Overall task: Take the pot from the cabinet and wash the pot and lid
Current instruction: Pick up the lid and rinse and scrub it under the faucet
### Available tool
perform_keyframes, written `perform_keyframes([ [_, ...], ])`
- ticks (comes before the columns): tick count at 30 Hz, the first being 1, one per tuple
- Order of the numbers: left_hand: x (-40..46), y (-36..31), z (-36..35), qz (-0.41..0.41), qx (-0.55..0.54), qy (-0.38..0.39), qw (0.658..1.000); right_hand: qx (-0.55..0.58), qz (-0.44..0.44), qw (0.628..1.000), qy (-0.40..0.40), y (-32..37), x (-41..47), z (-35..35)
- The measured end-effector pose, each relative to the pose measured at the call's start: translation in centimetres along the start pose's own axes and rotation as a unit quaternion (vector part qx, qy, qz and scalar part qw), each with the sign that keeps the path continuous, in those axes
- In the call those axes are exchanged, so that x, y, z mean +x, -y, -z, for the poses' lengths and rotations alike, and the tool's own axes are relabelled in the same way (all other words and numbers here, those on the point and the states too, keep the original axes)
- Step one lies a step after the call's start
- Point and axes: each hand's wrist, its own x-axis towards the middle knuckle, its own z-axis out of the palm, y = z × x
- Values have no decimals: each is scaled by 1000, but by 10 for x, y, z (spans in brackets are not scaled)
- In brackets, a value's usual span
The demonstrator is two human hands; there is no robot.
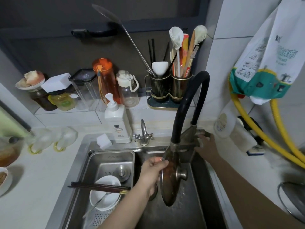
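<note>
My left hand (152,174) grips the rim of a glass pot lid (170,184) with a metal knob, holding it on edge over the sink (194,209) just under the tap's spout. My right hand (205,145) rests on the lever of the tap (189,133), which has a black curved hose; its fingers curl round the lever. Water drops show on the sink floor below the lid. At the right frame edge, part of a pot (292,199) with a wire handle stands on the counter.
A steel drain basket (92,164) in the sink's left half holds a white bowl (105,192), dark chopsticks and a spoon. A soap pump bottle (118,123), sponge, small second tap, bottles, jars and utensil holders line the back. A yellow hose runs down the right wall.
</note>
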Motion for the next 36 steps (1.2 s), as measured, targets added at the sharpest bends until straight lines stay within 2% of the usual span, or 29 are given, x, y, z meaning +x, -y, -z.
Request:
perform_keyframes([
  [7, -5, -1, 5, -3, -31, 2, 1000, 38, 11, 997, 67, 14, -40, -3],
  [10, -6, 1, 10, 12, -60, -14, 998, 139, -51, 985, 91, 26, -86, -19],
  [13, -7, 2, 14, 28, -91, -42, 995, 189, -83, 974, 91, 32, -129, -35],
  [16, -11, 2, 19, 50, -107, -38, 992, 216, -74, 970, 77, 38, -155, -47],
  [25, -27, 12, 52, 97, -133, 29, 986, 163, -76, 984, 5, 55, -178, -42],
  [29, -38, 11, 60, 77, -114, 60, 989, 179, -69, 981, -25, 65, -188, -47],
  [36, -44, 15, 53, 8, 18, 76, 997, 193, -31, 973, -120, 65, -210, -42],
])
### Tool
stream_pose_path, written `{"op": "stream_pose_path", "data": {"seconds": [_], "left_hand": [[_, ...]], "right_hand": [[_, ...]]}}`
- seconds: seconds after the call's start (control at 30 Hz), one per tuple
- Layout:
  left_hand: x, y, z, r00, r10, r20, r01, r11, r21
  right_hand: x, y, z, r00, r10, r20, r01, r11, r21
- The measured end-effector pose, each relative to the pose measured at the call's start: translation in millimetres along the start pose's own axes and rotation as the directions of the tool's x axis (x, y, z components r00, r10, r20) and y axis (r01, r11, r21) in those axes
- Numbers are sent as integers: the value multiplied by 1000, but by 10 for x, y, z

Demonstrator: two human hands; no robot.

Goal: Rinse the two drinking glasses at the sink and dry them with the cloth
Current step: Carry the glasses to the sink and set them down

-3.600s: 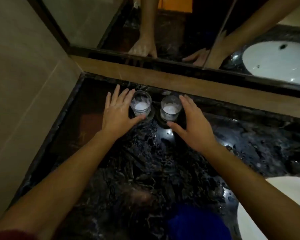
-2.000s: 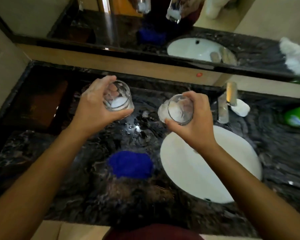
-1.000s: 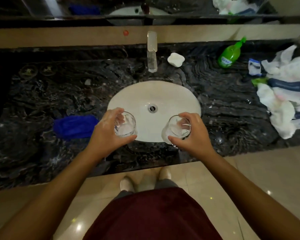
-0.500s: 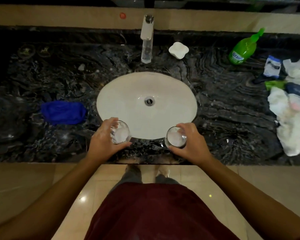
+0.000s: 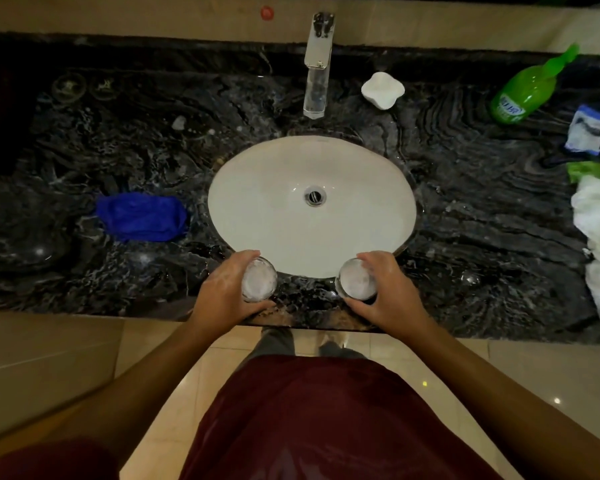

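Both glasses have dropped to the counter's near edge: left hand (image 5: 222, 292) grips the left glass (image 5: 259, 284), right hand (image 5: 387, 294) the right glass (image 5: 357, 284). Rinse one at a time under the tap (image 5: 317, 67), top centre; cloth (image 5: 142, 217) waits centre-left.

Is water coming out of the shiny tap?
No, the silver tap shows no stream, and the white oval sink below it looks dry.

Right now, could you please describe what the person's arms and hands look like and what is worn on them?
Both forearms are bare from the lower frame edge to the wrists, with no sleeve covering them. The left hand and right hand wear no gloves, and no watch, ring or bracelet is visible. A dark red sleeve shows at the left upper arm; the garment over the torso is also dark red.
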State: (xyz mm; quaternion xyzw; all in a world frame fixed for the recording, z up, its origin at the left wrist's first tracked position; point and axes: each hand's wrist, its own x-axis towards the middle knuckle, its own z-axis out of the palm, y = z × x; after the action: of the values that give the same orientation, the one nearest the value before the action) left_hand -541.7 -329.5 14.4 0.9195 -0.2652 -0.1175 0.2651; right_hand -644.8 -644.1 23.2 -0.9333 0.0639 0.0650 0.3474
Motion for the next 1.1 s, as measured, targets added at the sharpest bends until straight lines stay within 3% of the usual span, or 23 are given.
{"op": "stream_pose_path", "data": {"seconds": [0.7, 0.9, 1.1], "left_hand": [[-31, -26, -53, 998, -2, 62, 4, 1000, -29], [251, 445, -108, 986, 160, -40, -158, 986, 53], [542, 898, 240, 962, 213, 169, -221, 975, 36]], "right_hand": [[-17, 26, 1, 998, -13, 60, 11, 999, 35], [-80, -13, -117, 998, -38, 48, 32, 993, 114], [-72, 64, -247, 993, 119, -21, -108, 952, 287]]}}
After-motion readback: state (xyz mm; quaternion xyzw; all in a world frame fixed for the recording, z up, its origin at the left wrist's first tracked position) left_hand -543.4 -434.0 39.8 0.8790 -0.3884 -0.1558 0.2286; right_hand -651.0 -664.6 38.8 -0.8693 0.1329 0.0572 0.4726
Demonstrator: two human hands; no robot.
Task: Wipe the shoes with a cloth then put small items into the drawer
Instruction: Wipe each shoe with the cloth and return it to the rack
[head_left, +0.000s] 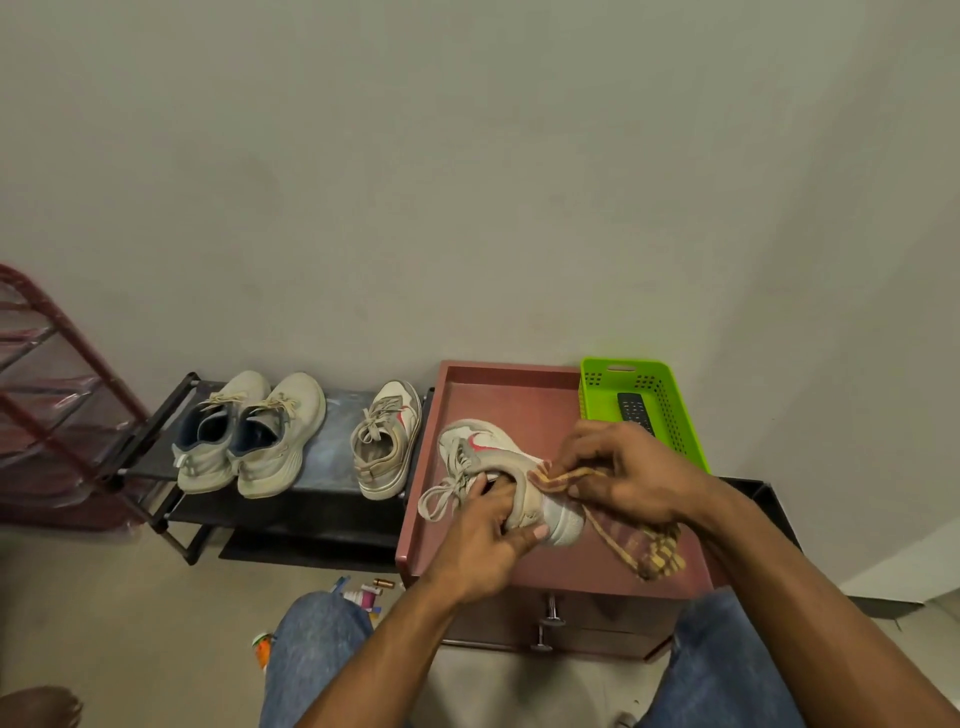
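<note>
Fingers: left hand (488, 540) curls around the heel collar of the sneaker (498, 467); right hand (623, 473) pinches the striped cloth (649, 551) against its heel.
Cabinet (519, 405): red top carries the sneaker, toe pointing away toward the wall.
Shoe rack (311, 488): three more shoes, left, well apart.
Drawer (613, 613): shut, below.
Small items (371, 592): floor, nearer the left hand.
</note>
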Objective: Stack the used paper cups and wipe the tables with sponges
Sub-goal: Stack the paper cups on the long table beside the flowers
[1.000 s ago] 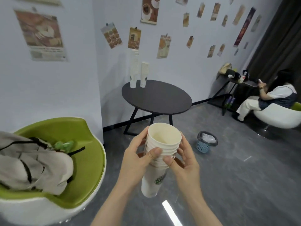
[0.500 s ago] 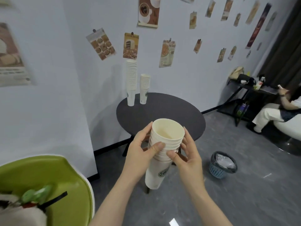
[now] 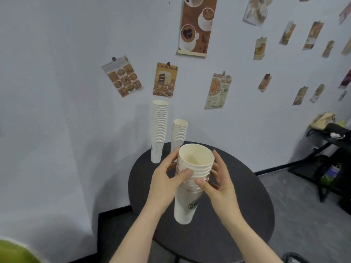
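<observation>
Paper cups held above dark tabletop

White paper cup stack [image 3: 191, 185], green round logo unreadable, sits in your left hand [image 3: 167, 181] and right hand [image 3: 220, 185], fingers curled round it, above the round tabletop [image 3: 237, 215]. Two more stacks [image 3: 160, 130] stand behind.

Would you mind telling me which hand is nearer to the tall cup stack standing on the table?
Left. The left hand grips the held stack on the side toward the tall stack; the right hand holds the opposite side, farther away.
</observation>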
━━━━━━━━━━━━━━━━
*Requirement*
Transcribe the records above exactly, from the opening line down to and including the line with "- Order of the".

*Solved problem*
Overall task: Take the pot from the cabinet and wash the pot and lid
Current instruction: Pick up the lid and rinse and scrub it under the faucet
### Available tool
perform_keyframes, written `perform_keyframes([ [_, ...], ])`
- ticks (comes before the columns): tick count at 30 Hz, the first being 1, one per tuple
- Order of the numbers: left_hand: x (-40..46), y (-36..31), z (-36..35), qz (-0.41..0.41), qx (-0.55..0.54), qy (-0.38..0.39), qw (0.658..1.000); right_hand: qx (-0.55..0.58), qz (-0.44..0.44), qw (0.628..1.000), qy (-0.40..0.40), y (-32..37), x (-41..47), z (-35..35)

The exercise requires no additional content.